At stage 0, S is empty. Call this S0.
At stage n: Toss a fair coin, and if it lands heads then add sn to S. If it lands tails then add ~sn to S.
Next, systematically search through all proofs of length up to the length of sn to see if there are any inconsistencies in S. If a proof of inconsistency is found, then list the subset of positive and negative sentences which create the inconsistency e.g. {sa, ~sb, ~sc, …, sz}; let k be the largest index in this list (the largest value of a, b, …, z). If sk was in S, then remove it and add ~sk instead, or if ~sk was in S then replace it by sk. Restart the search for inconsistencies. When the search completes without finding any further inconsistencies we have the set Sn.

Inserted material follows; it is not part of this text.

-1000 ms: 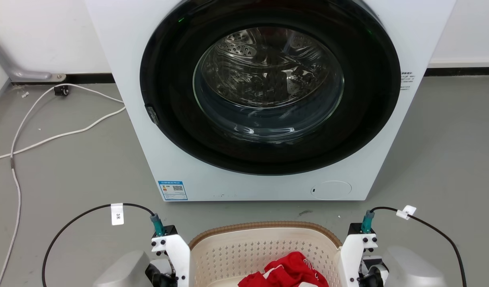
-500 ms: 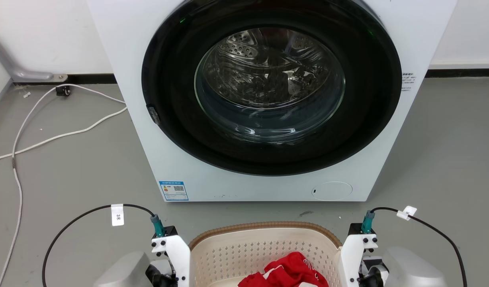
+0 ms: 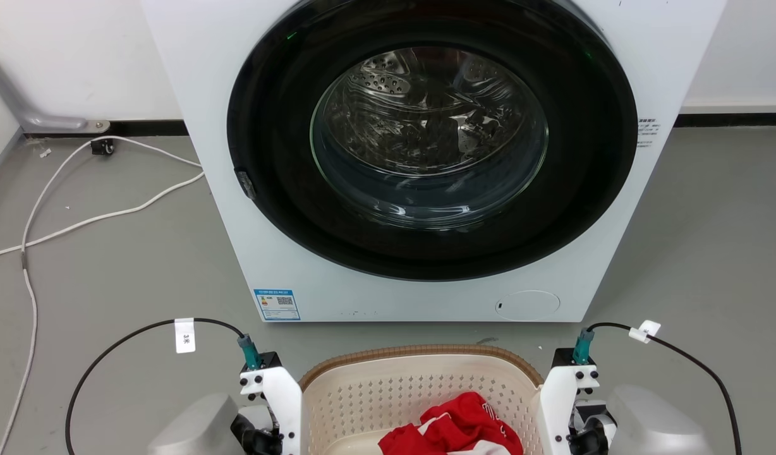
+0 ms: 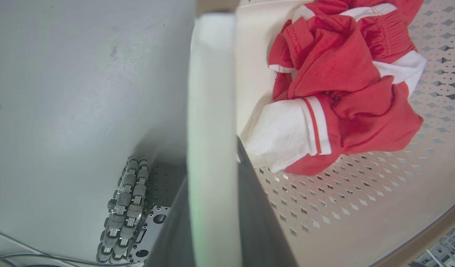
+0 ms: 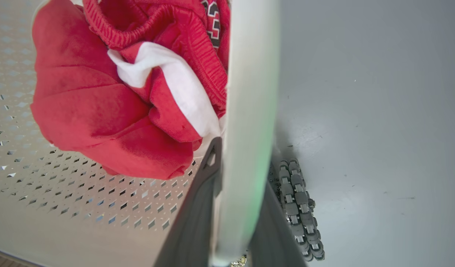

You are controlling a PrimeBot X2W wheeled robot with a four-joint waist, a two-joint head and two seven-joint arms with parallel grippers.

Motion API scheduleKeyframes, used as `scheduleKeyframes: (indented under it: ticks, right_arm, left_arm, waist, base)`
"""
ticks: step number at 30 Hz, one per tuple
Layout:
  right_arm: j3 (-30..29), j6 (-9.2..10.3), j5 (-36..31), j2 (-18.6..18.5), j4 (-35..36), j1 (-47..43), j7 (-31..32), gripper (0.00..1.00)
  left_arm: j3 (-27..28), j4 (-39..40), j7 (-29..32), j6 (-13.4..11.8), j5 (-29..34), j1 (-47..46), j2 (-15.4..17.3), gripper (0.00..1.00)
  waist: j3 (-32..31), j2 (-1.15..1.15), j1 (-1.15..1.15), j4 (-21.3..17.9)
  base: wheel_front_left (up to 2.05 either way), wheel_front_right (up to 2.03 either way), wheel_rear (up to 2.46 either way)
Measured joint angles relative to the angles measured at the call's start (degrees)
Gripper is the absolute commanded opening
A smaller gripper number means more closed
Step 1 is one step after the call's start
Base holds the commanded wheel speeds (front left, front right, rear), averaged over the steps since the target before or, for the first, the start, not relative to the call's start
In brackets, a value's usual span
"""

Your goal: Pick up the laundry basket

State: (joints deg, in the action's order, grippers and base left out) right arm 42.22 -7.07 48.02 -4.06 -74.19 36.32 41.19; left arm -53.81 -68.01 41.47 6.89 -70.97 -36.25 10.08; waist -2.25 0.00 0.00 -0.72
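The cream laundry basket [image 3: 419, 351], perforated with a brown woven-look rim, sits at the bottom centre of the head view in front of the washer. A red and white garment [image 3: 454, 426] lies inside it. My left gripper [image 4: 212, 163] is shut on the basket's white left handle [image 4: 211, 74], one dark finger on each side. My right gripper [image 5: 242, 163] is shut on the white right handle [image 5: 251, 74] in the same way. The white wrist brackets [image 3: 271, 392] flank the basket's two ends. Whether the basket's bottom is off the floor is hidden.
A white front-loading washer [image 3: 426, 158] with its round glass door shut stands close behind the basket. White cables [image 3: 78, 218] trail over the grey floor at the left. My base's roller wheels [image 4: 125, 211] [image 5: 298, 207] lie below each handle.
The basket and both wrists sit slightly higher in the head view than a second ago. The washer has shifted a little right and down, so the camera moved too.
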Motion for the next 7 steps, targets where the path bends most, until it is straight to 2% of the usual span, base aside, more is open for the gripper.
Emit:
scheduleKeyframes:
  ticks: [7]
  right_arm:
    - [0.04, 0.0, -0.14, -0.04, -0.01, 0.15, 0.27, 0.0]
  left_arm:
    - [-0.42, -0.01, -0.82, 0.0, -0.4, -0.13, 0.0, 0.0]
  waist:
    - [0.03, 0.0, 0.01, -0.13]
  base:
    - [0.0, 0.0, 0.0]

We now take the obvious limit Sw of the sets Sn as n tends to infinity: s will belong to Sw if and only if it belongs to all but a finite number of Sn. That limit Sw is guaranteed to exist, because for each m, the process will eventually find a consistent choice of sentences and negations from within {s1, … ,sm} and then stick with it (any contradictions found later will cause the replacement of sentences sk or ~sk with k > m). Further, Sw is guaranteed to be consistent (because any contradictions would have been discovered and removed in some Sn). Finally Sw is guaranteed to be complete, since it contains either sm or ~sm for each m.
We can now define probabilities PD(s) = P(s is a member of SD) and take P(s) as the limit of PD(s) as D tends to infinity. The limit is always defined since it is just the probability that s is a member of Sw.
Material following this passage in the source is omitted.